A Web-security study once found the vast majority of organizations that allow employees to freely access the Web are experiencing high rates of malware threats, including phishing attacks, spyware, keyloggers and hacked passwords.
That was back in 2012 but it’s still a major issue. Web-borne attacks are impacting businesses, with the majority of them reporting significant effects in the form of increased help desk time, reduced employee productivity and disruption of business activities.
Indeed, we see proof of his admonition in news headlines almost daily, which has prompted countless Biz Coach articles about cyber attacks with tips for Internet security.
The most-read Biz Coach article of all time quoted Stan Stahl, Ph.D., a nationally recognized security expert, in using Starbucks’ WIFI, a security pro issues warning and security checklist.
Also highly read is our mobile-banking warnings about security prove prophetic.
Don’t forget about healthcare. It’s vital to understand why many healthcare workers are responsible for an alarming trend: Medical ID theft.

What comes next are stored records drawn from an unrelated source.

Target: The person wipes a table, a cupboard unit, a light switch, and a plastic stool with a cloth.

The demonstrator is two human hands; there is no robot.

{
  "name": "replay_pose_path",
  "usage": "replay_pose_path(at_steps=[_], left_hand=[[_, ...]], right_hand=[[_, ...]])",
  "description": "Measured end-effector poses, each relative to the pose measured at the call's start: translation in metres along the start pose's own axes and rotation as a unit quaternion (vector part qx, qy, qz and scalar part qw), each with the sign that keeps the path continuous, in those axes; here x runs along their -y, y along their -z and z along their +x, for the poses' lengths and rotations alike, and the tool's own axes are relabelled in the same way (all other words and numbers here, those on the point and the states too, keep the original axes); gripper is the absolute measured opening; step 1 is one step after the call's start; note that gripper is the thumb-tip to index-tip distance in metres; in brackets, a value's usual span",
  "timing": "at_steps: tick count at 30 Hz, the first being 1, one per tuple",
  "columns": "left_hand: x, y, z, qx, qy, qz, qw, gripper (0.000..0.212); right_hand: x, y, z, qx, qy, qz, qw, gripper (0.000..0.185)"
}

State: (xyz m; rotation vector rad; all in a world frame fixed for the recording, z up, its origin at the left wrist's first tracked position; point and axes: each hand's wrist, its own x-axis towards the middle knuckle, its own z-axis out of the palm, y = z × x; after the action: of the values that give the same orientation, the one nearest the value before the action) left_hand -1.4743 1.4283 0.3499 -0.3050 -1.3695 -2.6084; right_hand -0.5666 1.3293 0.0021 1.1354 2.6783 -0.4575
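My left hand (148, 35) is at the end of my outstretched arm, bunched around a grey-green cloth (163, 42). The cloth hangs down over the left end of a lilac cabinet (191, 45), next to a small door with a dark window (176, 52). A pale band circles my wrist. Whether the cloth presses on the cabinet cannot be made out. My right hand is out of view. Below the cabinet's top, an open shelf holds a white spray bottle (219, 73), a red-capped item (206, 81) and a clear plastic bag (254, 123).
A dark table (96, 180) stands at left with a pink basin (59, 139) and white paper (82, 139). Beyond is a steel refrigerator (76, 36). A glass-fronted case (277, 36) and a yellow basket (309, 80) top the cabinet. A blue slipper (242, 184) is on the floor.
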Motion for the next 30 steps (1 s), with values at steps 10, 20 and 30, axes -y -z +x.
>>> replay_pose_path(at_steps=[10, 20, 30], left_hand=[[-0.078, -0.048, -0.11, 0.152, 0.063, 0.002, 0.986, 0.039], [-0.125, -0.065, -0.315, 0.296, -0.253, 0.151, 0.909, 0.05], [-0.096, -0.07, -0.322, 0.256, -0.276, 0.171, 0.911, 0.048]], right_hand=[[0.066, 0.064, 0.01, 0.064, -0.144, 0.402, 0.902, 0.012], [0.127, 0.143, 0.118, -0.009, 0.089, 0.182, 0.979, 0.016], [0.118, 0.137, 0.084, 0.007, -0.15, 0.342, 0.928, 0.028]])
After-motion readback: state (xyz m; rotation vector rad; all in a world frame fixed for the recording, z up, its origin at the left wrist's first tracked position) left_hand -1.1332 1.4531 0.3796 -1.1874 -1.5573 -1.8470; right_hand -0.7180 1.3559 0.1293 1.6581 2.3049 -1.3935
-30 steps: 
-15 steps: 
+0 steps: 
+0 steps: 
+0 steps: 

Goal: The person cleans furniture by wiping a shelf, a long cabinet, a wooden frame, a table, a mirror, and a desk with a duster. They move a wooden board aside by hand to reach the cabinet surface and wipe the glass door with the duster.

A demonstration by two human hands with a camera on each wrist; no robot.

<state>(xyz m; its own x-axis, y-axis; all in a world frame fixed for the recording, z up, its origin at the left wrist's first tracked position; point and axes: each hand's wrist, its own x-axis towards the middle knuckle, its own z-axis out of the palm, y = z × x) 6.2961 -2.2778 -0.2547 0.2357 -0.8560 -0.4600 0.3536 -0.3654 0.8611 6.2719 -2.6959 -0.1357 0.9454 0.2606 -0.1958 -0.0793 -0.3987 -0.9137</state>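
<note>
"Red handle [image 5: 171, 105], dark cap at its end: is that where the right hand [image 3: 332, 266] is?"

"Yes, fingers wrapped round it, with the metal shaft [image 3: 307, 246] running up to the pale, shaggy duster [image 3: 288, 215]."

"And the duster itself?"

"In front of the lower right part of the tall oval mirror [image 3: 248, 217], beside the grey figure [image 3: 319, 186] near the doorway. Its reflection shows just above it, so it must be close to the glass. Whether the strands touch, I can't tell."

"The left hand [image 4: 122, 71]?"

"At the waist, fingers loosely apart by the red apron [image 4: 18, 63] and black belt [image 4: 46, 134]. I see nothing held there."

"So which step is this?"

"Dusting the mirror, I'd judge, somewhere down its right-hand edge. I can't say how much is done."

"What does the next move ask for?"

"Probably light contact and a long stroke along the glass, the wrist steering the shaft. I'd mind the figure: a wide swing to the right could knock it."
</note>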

Here’s a lesson about passwords after the theft of 16,000+ UCLA patient records.
“We’ve seen Israeli and Palestinian cyber-vigilantes launch DDoS attacks against each other’s web sites,” he explained.
“What happens when radical organizations discover they can launch a DDoS attack against their enemies?” he asked. “We should not be surprised to see the Internet become a battleground in America’s culture wars.”
Stan Stahl on Bloomberg
Key questions for organizations
Dr. Stahl recommends that all organizations answer four key questions:
- Are we gathering the information we need to understand our cyber threat and the quality of our cyber defenses?
- Are we effectively analyzing this information, using it to better secure our information?
- Are we sharing it with the necessary parties?
- In particular, is management getting the information they need to proactively manage information risk?
“One highly critical defensive measure, for example, is to rigorously keep software patched,” he added. One of the easiest ways for a cyber criminal to take control of a computer is to exploit a vulnerability in unpatched software.”
Dr. Stahl’s firm, Citadel Information Group, is regularly asked to help businesses.
“Patching needs to be on the weekly must-do list of every IT department and IT vendor,” he explained. “Yet, when we assess the patch levels of organizations, we are not surprised to often see more than 100 unpatched vulnerabilities on desktops.”
Questions for IT departments
To information technology departments, he poses these five questions:
- Does IT gather vulnerability information?
- Do they analyze it, taking appropriate action to keep vulnerabilities to a minimum?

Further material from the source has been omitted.